17-30% of teenage girls will engage in self harm at least once during adolescence. Working with them is my speciality. I can offer psychoeducation information to better understand the brain work behind the behavior. Many clients report feeling numb or no pain during the act which may confuse the grownup’s mind. Yet, we can tell from brain imaging, neuron activity can be soothed with this behavior explaining an almost addictive type relationship with self-harm at times. Each client has their own reason for engaging in the behavior. If you want to eliminate this behavior, I can give you the tools to substitute healthier behaviors that won’t alarm those you love. It is a process. Good things take time.

Dialectical Behavior therapy is extremely effective with self-harm and suicidal ideation. Created and researched by Dr. Marsha Linahan at the University of Washington, clients are taught skills to tolerate distress, understand and observe their own emotions, and effectively communicate with loved ones. Here is a short overview of DBT work.

It can be helpful to keep your grownups in the loop so they know how to support you but it’s up to you if you are 13 years of age or older. After eight consecutive sessions, if you are not feeling better, it can be helpful to loop in your primary care provider if you haven’t already contacted them. While medication is not for everyone, for some it can be incredibly helpful even just for a season. Before medication is prescribed, I recommend completing genetic testing for mental health medications to reduce complications with a bad medication matches (www.genesight.com is an example other clients have used but your doctor may know of others).

Anxiety

Anxiety is not always logical. This can be very frustrating to the grownups. They may have expectations you cannot meet even though you try your best. Anxiety can even come out as cranky. Young people get anxious. Anxiety has increased significantly in the last decade. Some of us are wired more anxiously than others. Some of us have had experiences to which the only natural response is anxiety. When we are anxious, our default can be to avoid what is making us anxious. Unfortunately, this only makes our anxiety worse. No matter what, there are strategies we can implement to help life be more manageable. CBT can be particularly effective in reducing anxiety.
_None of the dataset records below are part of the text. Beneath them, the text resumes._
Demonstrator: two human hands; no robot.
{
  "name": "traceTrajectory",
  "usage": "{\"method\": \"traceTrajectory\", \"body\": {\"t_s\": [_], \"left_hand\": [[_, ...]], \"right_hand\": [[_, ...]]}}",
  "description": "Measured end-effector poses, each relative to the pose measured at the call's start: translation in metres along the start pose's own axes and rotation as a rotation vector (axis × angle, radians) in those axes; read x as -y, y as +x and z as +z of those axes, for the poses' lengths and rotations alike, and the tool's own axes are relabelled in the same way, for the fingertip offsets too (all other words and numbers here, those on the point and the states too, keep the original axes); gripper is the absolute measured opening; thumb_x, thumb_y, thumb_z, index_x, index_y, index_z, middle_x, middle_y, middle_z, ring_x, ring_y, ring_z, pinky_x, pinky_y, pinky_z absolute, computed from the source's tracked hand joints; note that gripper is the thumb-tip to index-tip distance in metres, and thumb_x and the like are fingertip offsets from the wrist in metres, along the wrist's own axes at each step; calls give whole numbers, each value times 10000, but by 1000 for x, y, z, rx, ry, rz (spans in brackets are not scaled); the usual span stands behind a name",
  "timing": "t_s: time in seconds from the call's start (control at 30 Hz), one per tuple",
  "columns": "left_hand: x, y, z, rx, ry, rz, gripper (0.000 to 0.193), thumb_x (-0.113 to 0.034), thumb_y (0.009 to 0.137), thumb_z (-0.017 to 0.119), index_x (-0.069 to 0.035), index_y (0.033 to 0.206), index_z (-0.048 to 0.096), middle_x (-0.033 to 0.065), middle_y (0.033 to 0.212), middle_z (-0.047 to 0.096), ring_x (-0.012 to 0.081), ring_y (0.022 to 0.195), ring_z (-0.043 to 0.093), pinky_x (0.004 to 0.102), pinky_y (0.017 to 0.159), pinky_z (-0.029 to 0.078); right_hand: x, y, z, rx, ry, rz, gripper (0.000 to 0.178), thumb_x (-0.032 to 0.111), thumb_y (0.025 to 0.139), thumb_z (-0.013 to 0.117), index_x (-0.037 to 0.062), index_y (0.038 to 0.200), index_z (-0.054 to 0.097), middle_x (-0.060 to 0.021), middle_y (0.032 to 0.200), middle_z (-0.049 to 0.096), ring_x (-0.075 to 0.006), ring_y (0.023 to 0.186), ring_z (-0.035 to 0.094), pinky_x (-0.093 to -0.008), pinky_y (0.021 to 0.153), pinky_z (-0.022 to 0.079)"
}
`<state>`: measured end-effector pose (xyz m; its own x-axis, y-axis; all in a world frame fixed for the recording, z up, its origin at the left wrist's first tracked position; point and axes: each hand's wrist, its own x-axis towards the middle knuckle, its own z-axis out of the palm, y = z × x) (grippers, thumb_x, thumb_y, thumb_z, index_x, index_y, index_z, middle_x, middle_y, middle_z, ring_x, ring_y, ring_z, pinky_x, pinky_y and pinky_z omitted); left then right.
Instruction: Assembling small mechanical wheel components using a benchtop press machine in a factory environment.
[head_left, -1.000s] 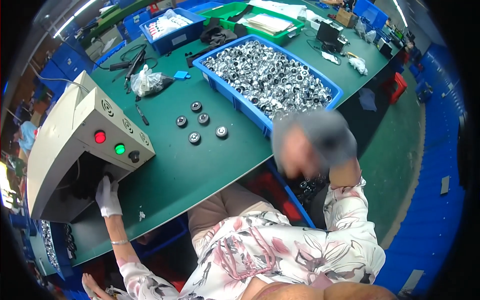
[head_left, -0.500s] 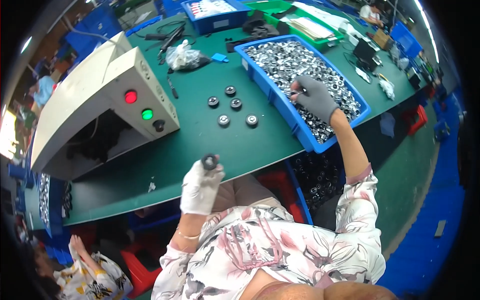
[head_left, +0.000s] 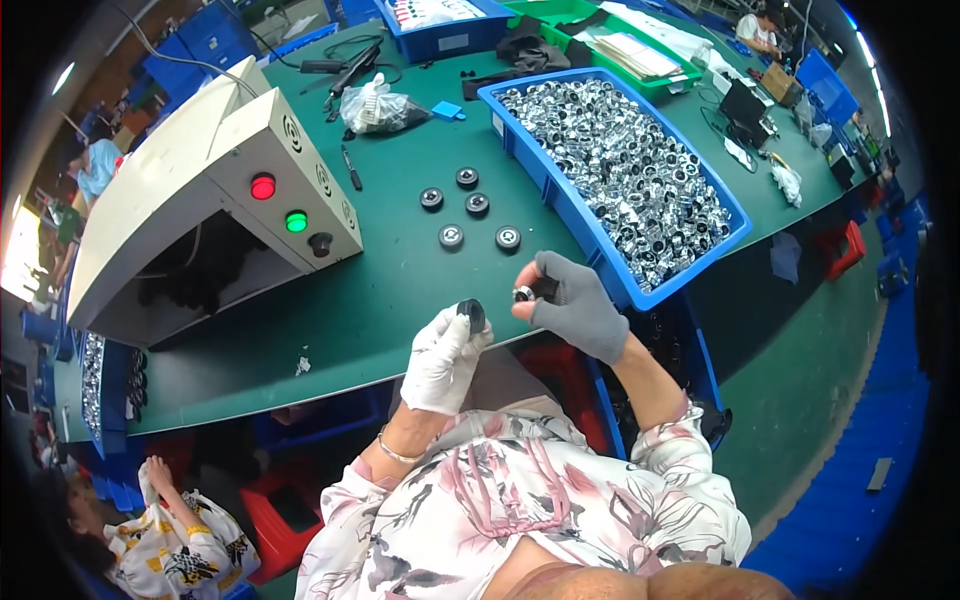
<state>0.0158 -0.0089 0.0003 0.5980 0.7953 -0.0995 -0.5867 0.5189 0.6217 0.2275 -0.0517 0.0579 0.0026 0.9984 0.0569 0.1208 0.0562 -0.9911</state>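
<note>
My left hand (head_left: 443, 362), in a white glove, pinches a round black part (head_left: 471, 315) near the table's front edge. To its right my right hand (head_left: 575, 305), in a grey fingerless glove, grips a small shiny metal ring (head_left: 523, 294) between thumb and fingers. The two pieces face each other with a small gap. Beyond my hands several black round parts with light centres, such as this black wheel-like part (head_left: 508, 238), lie on the green table (head_left: 390, 290). At the right stands a blue bin (head_left: 560, 197) heaped with shiny metal rings (head_left: 625, 165).
A beige machine (head_left: 215, 165) with a red and a green light stands at the left. Behind are a pen (head_left: 351, 168), a plastic bag (head_left: 380, 108), a blue bin (head_left: 450, 42) and a green tray (head_left: 685, 82). Another person (head_left: 180, 530) sits at lower left.
My right hand has left the metal rings in the bin and come down and left with one ring. My left hand has moved right with the black part, toward it.
</note>
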Motion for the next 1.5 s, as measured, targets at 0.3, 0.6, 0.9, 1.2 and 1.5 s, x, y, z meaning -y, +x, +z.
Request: {"method": "traceTrajectory", "body": {"t_s": [0.3,0.6,0.9,1.2,1.5], "left_hand": [[4,6,3,-215,175,112,153,-104,999,610,-21,1127,597,82,1058,669,185,968,646,335,924,524],[1,13,-1,-187,133,84,389,-21,982,594,5,1363,518,85,1293,559,172,1089,585,317,928,519],[-6,9,8,-166,530,248,364,-7,966,611,20,1322,541,101,1249,598,152,1071,600,286,968,481],[-12,22,-9,-81,600,310,298,-42,960,645,25,1243,576,95,1199,626,156,1084,613,294,949,503],[9,15,11,-217,610,488,299,-27,962,640,12,1247,559,70,1187,618,137,1080,589,289,994,447]], "right_hand": [[-27,15,39,53,-45,-40,187,93,885,681,-10,1038,647,1,917,563,-67,789,527,-236,705,443],[-21,19,39,38,49,25,159,95,838,733,-17,913,650,-16,920,570,-66,802,527,-234,698,443],[-34,21,38,49,170,102,146,102,837,739,1,871,640,-5,911,580,-70,780,516,-237,677,428],[-20,20,43,-46,183,133,153,128,885,701,9,954,633,-7,858,568,-62,728,517,-199,606,396],[-39,8,62,20,998,395,245,237,1022,572,33,1156,596,23,819,502,-35,664,428,-170,537,331]]}}
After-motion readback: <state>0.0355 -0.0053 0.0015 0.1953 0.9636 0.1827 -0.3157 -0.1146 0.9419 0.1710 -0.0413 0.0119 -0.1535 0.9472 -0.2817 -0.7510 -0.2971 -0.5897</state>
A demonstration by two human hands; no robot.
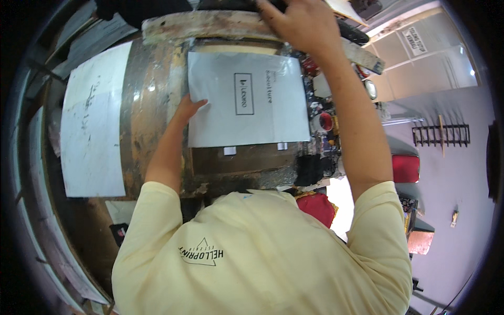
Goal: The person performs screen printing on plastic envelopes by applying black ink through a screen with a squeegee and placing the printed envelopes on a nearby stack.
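Note:
A large white sheet (220, 126) with a black rectangular frame and lettering printed on it lies over a worn work surface in front of me. At its left edge my left hand (192, 107) is closed, thumb on top and the other fingers hidden beneath. My right arm stretches far forward past the sheet. At the upper edge of the view, my right hand (299, 23) is over a stained wooden bar (215, 25) that runs across the back. Its fingers are partly cut off there, beside dark objects, so what it touches is unclear.
Another white sheet (94, 131) with handwriting lies on the left of the stained table (144, 113). Paint-covered containers, including a red-filled tub (324, 122), crowd the right side. Two small white tabs (230, 150) show below the sheet. A black rack (441, 135) is on the right wall.

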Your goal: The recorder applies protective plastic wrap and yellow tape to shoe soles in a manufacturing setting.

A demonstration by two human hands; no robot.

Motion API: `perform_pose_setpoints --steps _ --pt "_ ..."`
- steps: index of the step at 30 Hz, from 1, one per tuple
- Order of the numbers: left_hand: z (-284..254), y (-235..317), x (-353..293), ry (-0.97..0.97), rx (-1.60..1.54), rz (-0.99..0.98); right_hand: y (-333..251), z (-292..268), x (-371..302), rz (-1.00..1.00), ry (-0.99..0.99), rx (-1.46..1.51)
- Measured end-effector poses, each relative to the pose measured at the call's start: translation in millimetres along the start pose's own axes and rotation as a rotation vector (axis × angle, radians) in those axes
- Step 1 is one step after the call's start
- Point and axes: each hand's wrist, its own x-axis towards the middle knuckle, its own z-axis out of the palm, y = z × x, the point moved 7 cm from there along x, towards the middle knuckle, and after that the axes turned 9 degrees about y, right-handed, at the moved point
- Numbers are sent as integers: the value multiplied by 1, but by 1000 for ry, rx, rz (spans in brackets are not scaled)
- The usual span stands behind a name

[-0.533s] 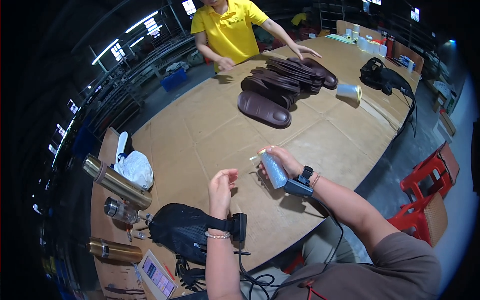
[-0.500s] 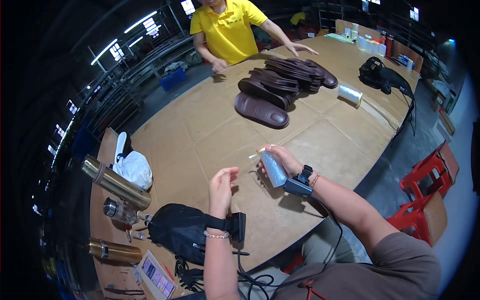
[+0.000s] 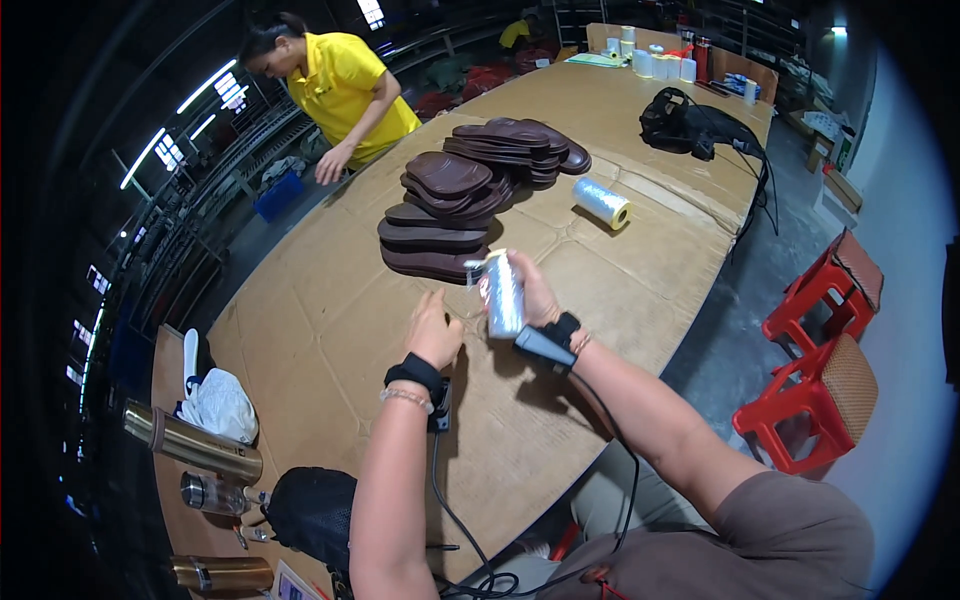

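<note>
Your right hand (image 3: 530,295) is wrapped around a shiny clear-film roll (image 3: 502,293), held up over the counter (image 3: 330,300). Left hand (image 3: 435,330) is loose, fingers open beside it. Careful: that slick roll could slide out and hit the brown soles (image 3: 432,250).

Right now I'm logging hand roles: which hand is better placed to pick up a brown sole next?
Likely the left hand: it is open and free, close to the nearest brown soles. The right hand is gripping a shiny roll.
</note>
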Motion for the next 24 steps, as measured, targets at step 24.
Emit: perform_pose_setpoints --steps 24 --pt "65 48 60 377 772 277 -67 -76 36 -170 246 -148"
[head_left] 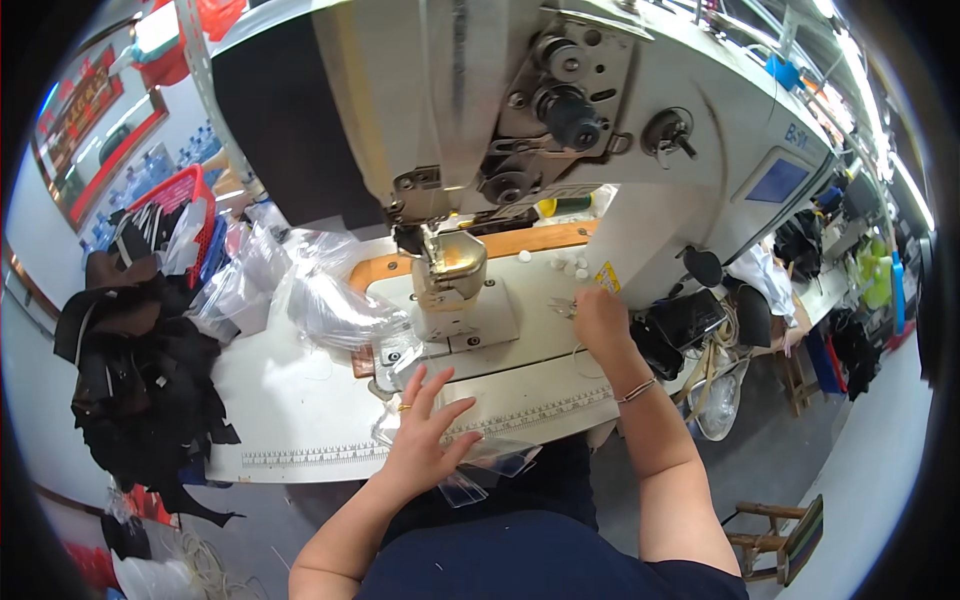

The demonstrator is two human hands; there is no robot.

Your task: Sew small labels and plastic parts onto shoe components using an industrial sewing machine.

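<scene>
My left hand (425,432) is open, fingers spread, above clear plastic pieces (505,456) at the table's front edge. It wears a ring, and the plastic partly lies under the hand. My right hand (603,322) is curled beside the sewing machine's pillar, a thin bracelet on its wrist. Small metal thread snips (563,308) stick out to the left of its fingers, which look closed on them; the handle end is hidden. Between the hands stands the machine's post bed (450,285), with the needle and presser foot (432,245) over it.
Crumpled clear plastic bags (325,290) lie left of the post. Black cut pieces (140,370) hang over the table's left end, near a red basket (200,220). Small white discs (570,264) lie by the pillar. A black pouch (685,322) sits at right; a wooden stool (775,540) stands below.
</scene>
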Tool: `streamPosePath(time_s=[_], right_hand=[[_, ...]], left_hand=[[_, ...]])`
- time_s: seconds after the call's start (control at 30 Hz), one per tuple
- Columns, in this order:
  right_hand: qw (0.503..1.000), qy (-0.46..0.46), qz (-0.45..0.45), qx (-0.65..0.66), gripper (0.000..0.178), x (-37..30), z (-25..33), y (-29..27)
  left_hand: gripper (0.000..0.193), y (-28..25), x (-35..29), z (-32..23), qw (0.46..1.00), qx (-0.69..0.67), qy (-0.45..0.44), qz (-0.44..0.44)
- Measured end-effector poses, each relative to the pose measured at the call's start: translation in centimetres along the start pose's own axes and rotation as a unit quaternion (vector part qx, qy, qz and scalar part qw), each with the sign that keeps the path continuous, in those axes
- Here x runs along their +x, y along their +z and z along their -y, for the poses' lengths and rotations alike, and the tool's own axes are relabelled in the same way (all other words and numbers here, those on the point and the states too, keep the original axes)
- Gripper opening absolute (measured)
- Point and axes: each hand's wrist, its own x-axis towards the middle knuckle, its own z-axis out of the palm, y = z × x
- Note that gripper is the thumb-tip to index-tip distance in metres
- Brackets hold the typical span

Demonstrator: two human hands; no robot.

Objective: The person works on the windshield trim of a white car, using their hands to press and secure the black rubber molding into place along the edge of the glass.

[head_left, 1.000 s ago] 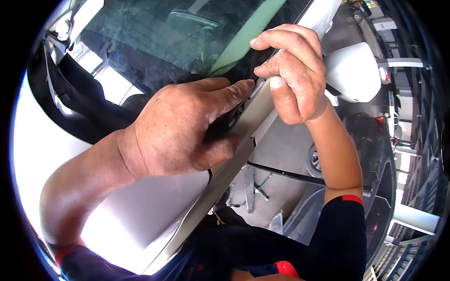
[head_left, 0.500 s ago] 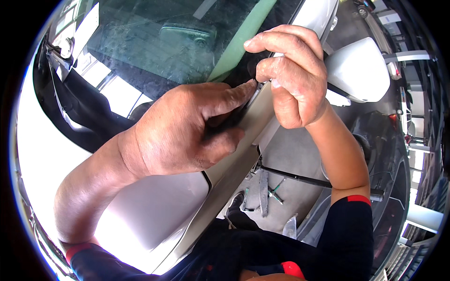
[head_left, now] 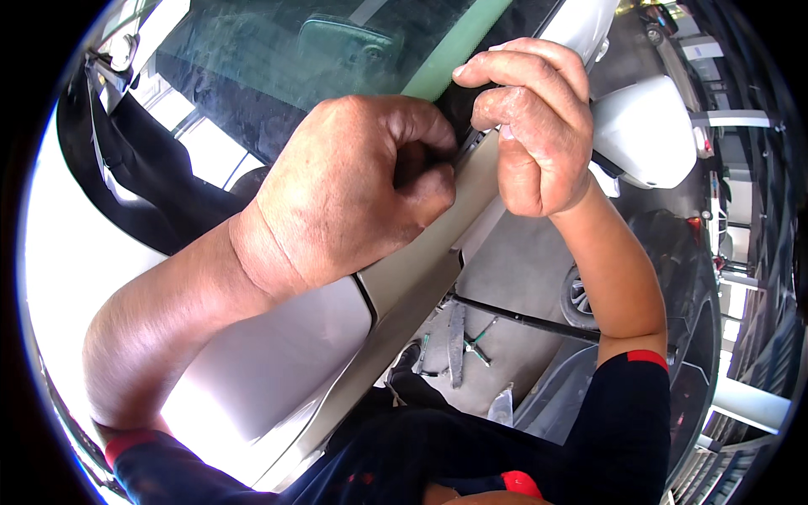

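My left hand (head_left: 337, 189) is curled over the lower corner of a car windshield (head_left: 252, 63). Its index finger bends down against the dark trim edge (head_left: 471, 145) beside the pillar, the thumb tucked below; anything between them is hidden. Just to the right, my right hand (head_left: 539, 126) pinches at the same edge with thumb and forefinger, its other fingers folded over. What that pinch holds cannot be made out. Beneath my left arm spreads the white car's bodywork (head_left: 278, 362), and a white side mirror (head_left: 648, 130) stands right beside my right hand.
A green cross-shaped tool (head_left: 477, 347) and a long grey strip (head_left: 456, 345) lie on the floor near my foot. A dark bar (head_left: 530, 318) crosses above the floor. To the right stands a dark car (head_left: 673, 278). A black cowl panel (head_left: 151, 168) lies under the windshield.
My left hand has shifted slightly up and right, and its index finger has curled in from a straighter reach. My right hand keeps its pinch. The view has shifted a little.
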Motion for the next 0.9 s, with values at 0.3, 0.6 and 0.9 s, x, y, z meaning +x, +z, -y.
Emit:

If you are wanting medication support (I would wait for at least 8 sessions of therapy over a 2-month period), it can be tricky because anxious bodies are more sensitive to physical side effects. Sometimes prescribers offer options that will stop a panic attack but essentially just put you to sleep. It is not an effective long-term solution though it can be helpful to have on hand for emergencies. I can work with your provider to find the best solutions together.

Trauma, Loss, and EMDR

Trauma is anything in the past or present you perceive at deeply distressful or disturbing. It is very subjective. Some people experience traumatic events but for whatever reason, continue to function in the same way. Perhaps they had support around the event. Perhaps they externalized it. Other people go through similar events and are deeply affected. One method of assessing for trauma is the Adverse Childhood Experience assessment. Do you know your ACE number? Take it here. The higher the score, the more indicators there are for physical and mental health issues according to the Kaiser Permanente study. Even if you have a zero on the assessment, you might still have had a traumatic experience (i.e. car accident, death of a relative, cruel teacher, cyberbullying) bothering you and getting in the way of what you love to do.

Our brains and bodies are connected which is why it is important to address past traumas. Even if it happened a long time ago, each developmental level we achieve, we must reprocess the trauma at that new developmental level. It can be rough. One of the best treatments for trauma is EMDR (Eye Movement Desensitization and Reprocessing). It is the most cost effective treatment for trauma. Past neglect, physical, and sexual abuse of a minor even have a financial toll. Per the CDC, it is about $210,000 in lost income and education plus physical and mental health expenses per victim (2012). This emphasizes the importance of addressing the traumas as soon as possible to reduce its long-term impact.